7.8.12

ZOMBICRACIA

Lo aceptaba (no lo toleraba, lo aceptaba), así como en medio del más terrible ultraje hay momentos de respiro que uno acepta con una especie de gratitud porque puede decirse: «Gracias a Dios, esto es todo; al menos ya lo sé todo».
William FAULKNER
¡Absalón, Absalón!

Siempre que uno accede a hablar o escribir de política, empieza por consentir la pérdida momentánea del equilibrio anímico; incitado por la rivalidad dialéctica, creerá recuperarlo mediante la ilusión de omnipotencia que produce la retórica de los juicios exaltados y, de persistir en el empeño, terminará por extraviar la saludable ironía que podía preservarlo de la inmersión en la inmundicia como un anorak de la lluvia: experimentando la tormenta de lleno, quizá mojándose el rostro con alguna salpicadura arrojada por la ventisca, sonriente por la celebración de estar perfectamente protegido contra la insolencia de los elementos... Y es que la sátira tiene razones que la ideología ignora.

Odio hablar de la clase política, sobre todo tras el hartazgo de comprobar que el abordaje contra las decisiones de esa euronave de rapiña se agota en cuestionar superficialmente lo realizado bajo su mandato sin atreverse a trascenderlo con una épica de la liberación o, en su defecto, con una táctica de drásticos contraataques. Odio hablar de la política sin clase, pero la atmósfera que me rodea está tan viciada por las emanaciones parlamentarias, que no puedo sino boquear unas cuantas líneas sobre el tema. 

No es bueno obedecer a los débiles porque en vez de compensar sus flaquezas se vuelven poderosos con ellas; un mal hábito que no se corrige, al contrario, se complementa, con la rutina de obedecer a los poderosos, que de ese modo se abandonan a sus debilidades en vez de esmerarse en administrar sus competencias, ya que las tienen, con una equidad ejemplar.
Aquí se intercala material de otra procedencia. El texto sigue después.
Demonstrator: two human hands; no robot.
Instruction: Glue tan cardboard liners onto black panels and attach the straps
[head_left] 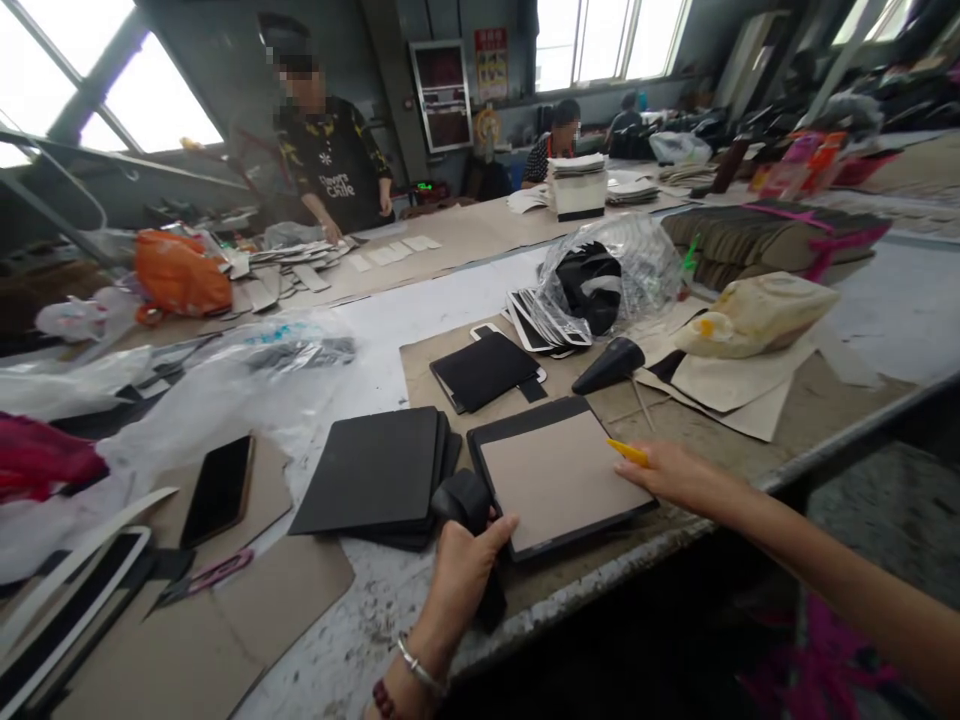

Frente a esta duplicidad de las costumbres sumisas, no necesito argumentos para armar mi libertad: el acoso a tiempo completo del gobierno me pone en situación de legítima defensa y, que yo sepa, por mucho que el domador se pavonee delante de los rugidos que ha provocado en la gayola, el león aguarda por instinto su oportunidad para saltar sobre él y zampárselo con un gesto veloz, mínimo, eficiente, digno de esa fiereza felina a través de la cual quedan ridiculizadas la restricción calórica, los tranquilizantes y el compendio de medidas de atontamiento emprendidas por el negocio circense contra la naturaleza salvaje...

Si, tal como dan a entender sus más eminentes teóricos, la justicia en un Estado de Derecho consiste en hacer cumplir la ley para que nadie esté por encima de la misma —en palabras de Thomas Paine: «Al igual que en los gobiernos absolutistas el rey es la ley, en los países libres la ley debería ser rey y no debería haber otro»—, ¿qué clase de justicia cabe esperar de una ley que a la luz tramposa del derecho permite que unos pocos hombres sometan vilmente a otros, y aun a los órganos más elevados de la supuesta representación civil, por la movilización mercenaria de su opulencia?

Nuestro actual gobierno conoce bien la ley: obedecer al fuerte y oprimir al débil. La conoce y la aplica en un sentido lato, como el que rige en una herrumbrosa cadena de mando, en parte por la estulticia de su buena estirpe, y en parte por las deudas que debe saldar con el crimen organizado; es el suyo un entendimiento de verdugo que acata en silencio el resultado lógico de la reagrupación de los principales poderes —de los tres poderes clásicos al sexto poder— en un ordenamiento que reserva el papel hegemónico a la élite financiera y condena a una humillante interpasividad a la población que, aclimatada al respeto que no recibe, ha de sufragar, para mayor cinismo, los costes de su nuevo abaratamiento. En efecto, no puede objetarse al gobierno vigente que sea injusto puesto se ocupa con celo canino de impedir que nada salte sobre la ley que defiende; tan tozuda es su fidelidad a los amos, que de la obligación ha hecho un temor continuo y del temor una obligación continuamente decretada. La verdad, no tengo decidido si este gobierno me agita el asco, me da pena o me preña el neurón con un híbrido inabortable de ambos estados: una vez que sus miembros han izado su insignia en la prominencia más visible del Montaje, no hay mentira capaz de ocultar que lo máximo que pueden y quieren hacer por su país se limita a conducirse como perros bien adiestrados o rabiosos muertos mordientes, con perdón de mis primos los cuzcos y de los mordidos que se resisten a propagar del entreguismo.

Peregrinando por el dinamismo detenido del Condottiero Colleoni de Verrocchio, me pregunto para qué la chulería como rasgo distintivo del caudillaje cuando una torcaz puede burlar con un brochazo de palomina la voluntad más arrogante.